Jacob no le respondió, esperó a que se hubiera alejado un buen trecho, echó un último vistazo al cadáver, que le devolvía una mirada vacía a algún horizonte indefinido, y siguió andando calle arriba, mezclándose entre el goteo de personas que andaban ajenas a lo ocurrido.
Llevaba veinte minutos transitando entre la inmundicia de las calles cuando estuvo decidido a llevar a cabo la opción de la taberna. Fue a tomar un atajo y saltó una valla para cruzar por un parque infantil abandonado, con columpios rotos y oxidados y juguetes medio enterrados en el barro. Al hacerlo, las personas que se encontraban más cerca lo miraron de forma extraña. A la gente no le gustaba pisar esa clase de lugares, eran considerados una especie de santuarios que no debían ser profanados. Había hasta quienes depositaban en sus perímetros cartas escritas con tinta y lágrimas y algo parecido a flores hechas con cualquier material. Hacía muchos años que las risas de los niños dejaron de escucharse en la ciudad. Ya nadie quería tener hijos, no tenía sentido traer un bebé al mundo. Incluso el gobierno repartía píldoras para abortar de forma gratuita en todos los distritos. Jacob ni siquiera pensó en si habría ofendido a alguien cuando salió del parque y fue a adentrarse en un callejón estrecho, hogar de algunas ratas. Había un respiradero en la pared que emitía un vapor maloliente salido de la cocina de alguna vivienda baja. Trató de sortearlo.

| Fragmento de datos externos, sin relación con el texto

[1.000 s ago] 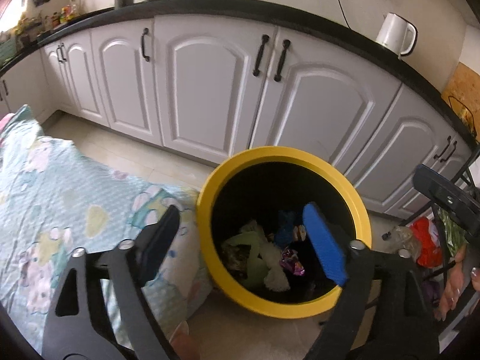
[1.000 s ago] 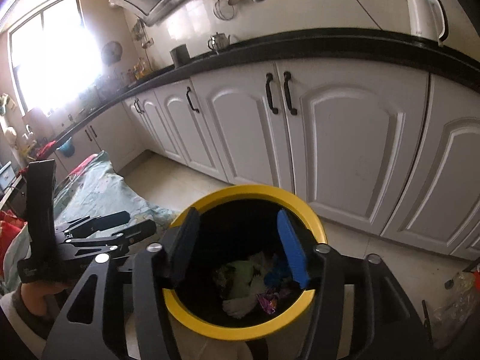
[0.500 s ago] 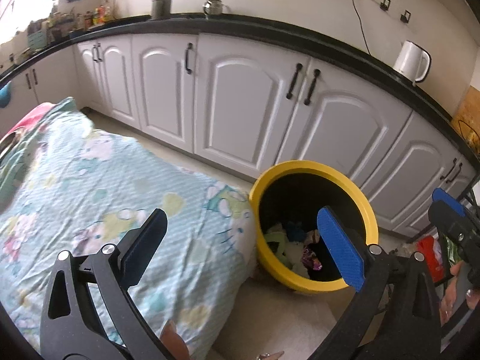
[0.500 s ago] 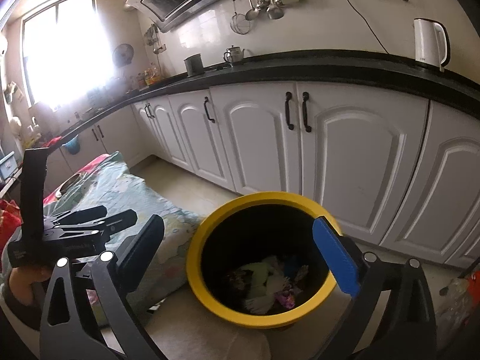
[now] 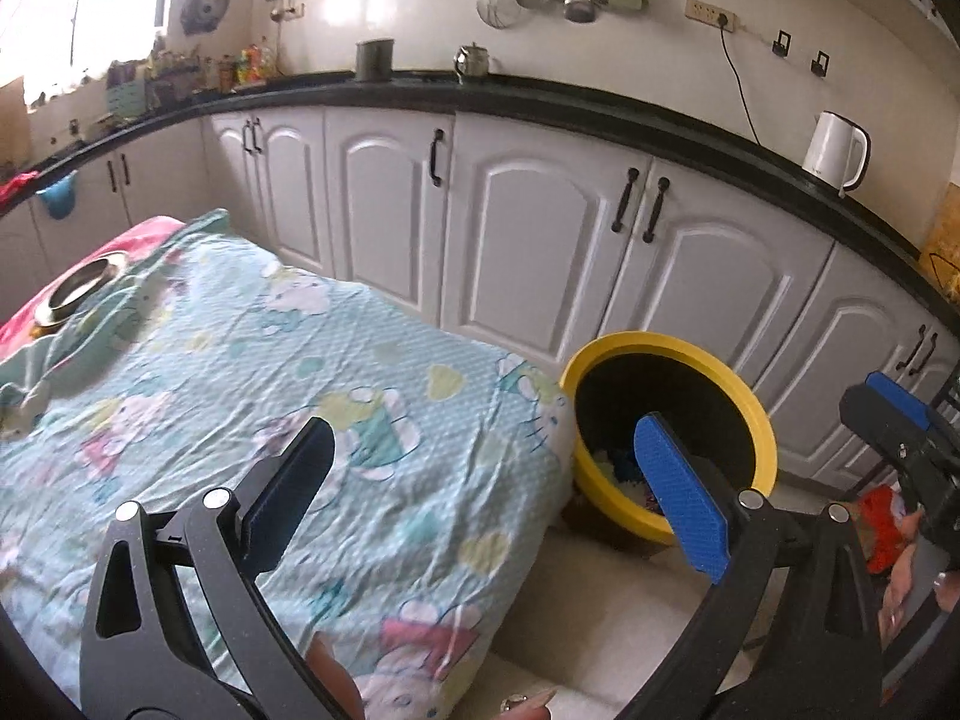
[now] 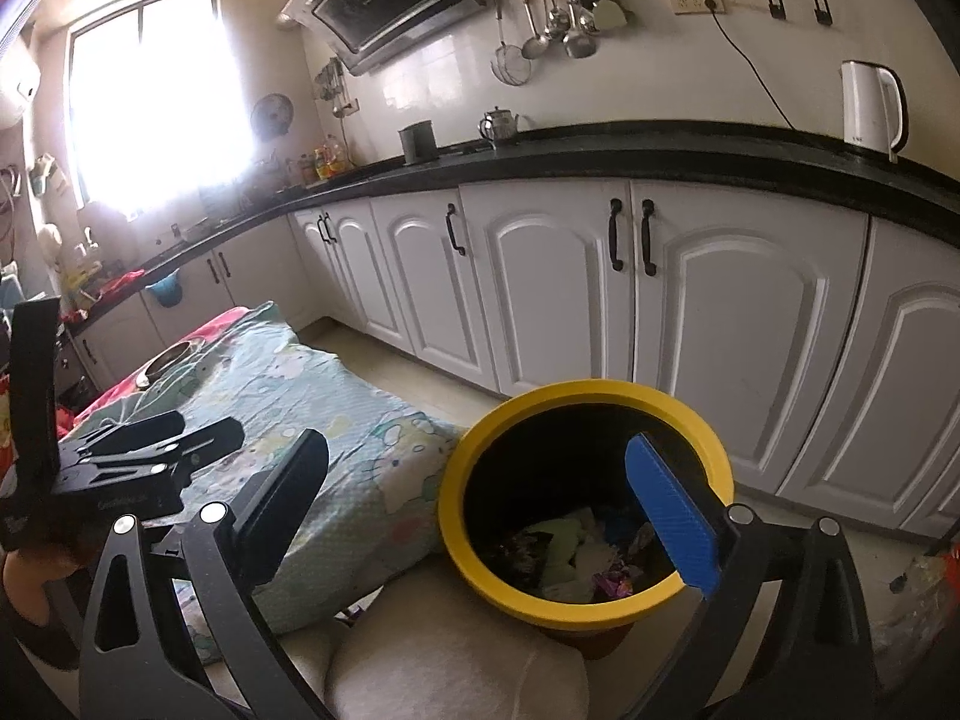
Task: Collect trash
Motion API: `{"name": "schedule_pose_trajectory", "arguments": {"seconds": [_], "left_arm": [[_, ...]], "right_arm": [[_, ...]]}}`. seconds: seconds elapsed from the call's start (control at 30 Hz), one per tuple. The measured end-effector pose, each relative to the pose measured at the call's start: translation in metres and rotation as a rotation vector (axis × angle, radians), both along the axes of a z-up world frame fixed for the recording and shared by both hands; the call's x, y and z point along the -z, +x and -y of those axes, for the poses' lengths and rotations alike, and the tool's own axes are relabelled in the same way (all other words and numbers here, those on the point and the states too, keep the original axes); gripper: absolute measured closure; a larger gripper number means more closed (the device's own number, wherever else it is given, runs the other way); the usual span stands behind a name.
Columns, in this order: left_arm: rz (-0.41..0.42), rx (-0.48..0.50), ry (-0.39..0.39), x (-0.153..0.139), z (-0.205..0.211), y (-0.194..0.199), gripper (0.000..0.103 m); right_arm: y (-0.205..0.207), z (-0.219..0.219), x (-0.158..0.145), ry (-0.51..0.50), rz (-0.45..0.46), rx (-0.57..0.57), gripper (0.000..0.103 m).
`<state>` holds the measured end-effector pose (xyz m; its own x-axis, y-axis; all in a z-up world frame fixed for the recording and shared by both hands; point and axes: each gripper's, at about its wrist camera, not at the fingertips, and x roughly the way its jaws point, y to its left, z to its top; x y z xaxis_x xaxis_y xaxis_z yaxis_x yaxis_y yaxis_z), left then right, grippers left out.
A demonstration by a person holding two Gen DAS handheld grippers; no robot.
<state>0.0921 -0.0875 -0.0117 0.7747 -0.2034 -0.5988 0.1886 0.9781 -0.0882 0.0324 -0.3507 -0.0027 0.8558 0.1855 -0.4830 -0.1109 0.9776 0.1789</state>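
Left wrist view: left claw [image 5: 486,489], fingers spread wide apart, nothing between them, poised above a surface draped in a pale turquoise cartoon-print cloth [image 5: 252,372]. One metal bowl [image 5: 81,288] sits at the cloth's far left end, on a pink patch. One yellow-rimmed bin [image 5: 744,402], black inside, stands on the floor touching the cloth's right corner, in front of white cabinet doors [image 5: 534,252]; bits of trash show at its bottom behind the blue finger pad [image 5: 678,495]. Black tabletop [image 5: 600,105] above the cabinets carries one white kettle [image 5: 834,150], one small metal teapot and one dark cup. Right wrist view: right claw [image 6: 480,501], likewise wide apart and empty, aimed over the bin [image 6: 576,600]. Trash [image 6: 570,552] lies inside the bin: pale green and white crumpled pieces, one purple wrapper, something blue. Left claw [image 6: 174,435] is seen at the left edge over the cloth [image 6: 336,420]. Ladles and strainers [image 6: 558,18] hang on the wall; range hood [image 6: 384,0] is mounted beside them; bright window [image 6: 150,102] stands at far left.
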Motion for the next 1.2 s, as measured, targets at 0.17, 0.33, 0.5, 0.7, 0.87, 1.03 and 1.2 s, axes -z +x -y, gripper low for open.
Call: {"name": "schedule_pose_trajectory", "arguments": {"seconds": [0.17, 0.33, 0.5, 0.7, 0.87, 1.03, 1.2], "left_arm": [[0.053, -0.03, 0.01, -0.002, -0.012, -0.022, 0.011], [0.112, -0.052, 0.027, -0.002, -0.016, -0.04, 0.011], [0.162, -0.069, 0.029, 0.002, -0.015, -0.053, 0.011], [0.216, -0.093, 0.015, 0.009, -0.019, -0.068, 0.011], [0.243, -0.103, 0.016, 0.011, -0.02, -0.072, 0.011], [0.246, -0.116, -0.003, 0.012, -0.022, -0.074, 0.011], [0.248, -0.123, -0.01, 0.011, -0.024, -0.074, 0.011]], "right_arm": [[-0.011, -0.013, 0.004, -0.028, 0.025, 0.017, 0.006], [-0.021, -0.027, 0.014, -0.058, 0.033, 0.012, 0.006], [-0.034, -0.041, 0.02, -0.099, 0.115, 0.005, 0.006], [-0.045, -0.045, 0.022, -0.115, 0.21, 0.031, 0.006], [-0.051, -0.039, 0.021, -0.1, 0.274, 0.082, 0.006], [-0.053, -0.04, 0.026, -0.112, 0.296, 0.093, 0.006], [-0.054, -0.048, 0.033, -0.132, 0.288, 0.061, 0.006]]}}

El callejón terminó ensanchándose y no tardó en llegar ante el umbral de un túnel mohoso y lleno de goteras, sobre este se alzaba a duras penas un edificio deshabitado. Era el túnel que descendía hasta la estación del Búfalo. Respiró hondo antes de penetrar en aquella oscuridad, como si quisiera aprovechar y contener el oxígeno en sus pulmones durante al menos un par de minutos más. En la superficie, el aire cada vez era más artificial, cargado, y rezumaba por todas partes como una nube tóxica. Pero bajo tierra, la sensación de pesadez en la garganta se volvía casi asfixiante. El eco de sus pisadas retumbó entre las paredes deterioradas del paso subterráneo. Como de costumbre, allí solo había yonkis y enfermos resguardados de la intemperie y la lluvia. Toses y lamentos por todas partes.
Una prostituta delgada como el hambre, cuyo rostro había sido masacrado por la fiebre roja, aguardaba cerca de un cilindro metálico que ardía a modo de hoguera. Al verle pasar se le acercó contoneando sus inexistentes curvas. Bajo la penumbra parecía poco más que un esqueleto forrado de piel y llagas supurantes, una parodia triste de lo que un día fue una chica atractiva.
—¿Quieres un revolcón? Cinco créditos y soy tuya —la mujer sonrió con falsedad y fue a rozarle el hombro, pero Jacob se apartó, cauteloso.
—No me toques —la advirtió, severo, deteniéndose un segundo para asegurarse de que nadie se le aproximaba por la espalda. Todo parecía estar en orden. Siguió andando por el túnel en dirección a las escaleras que bajaban a la taberna.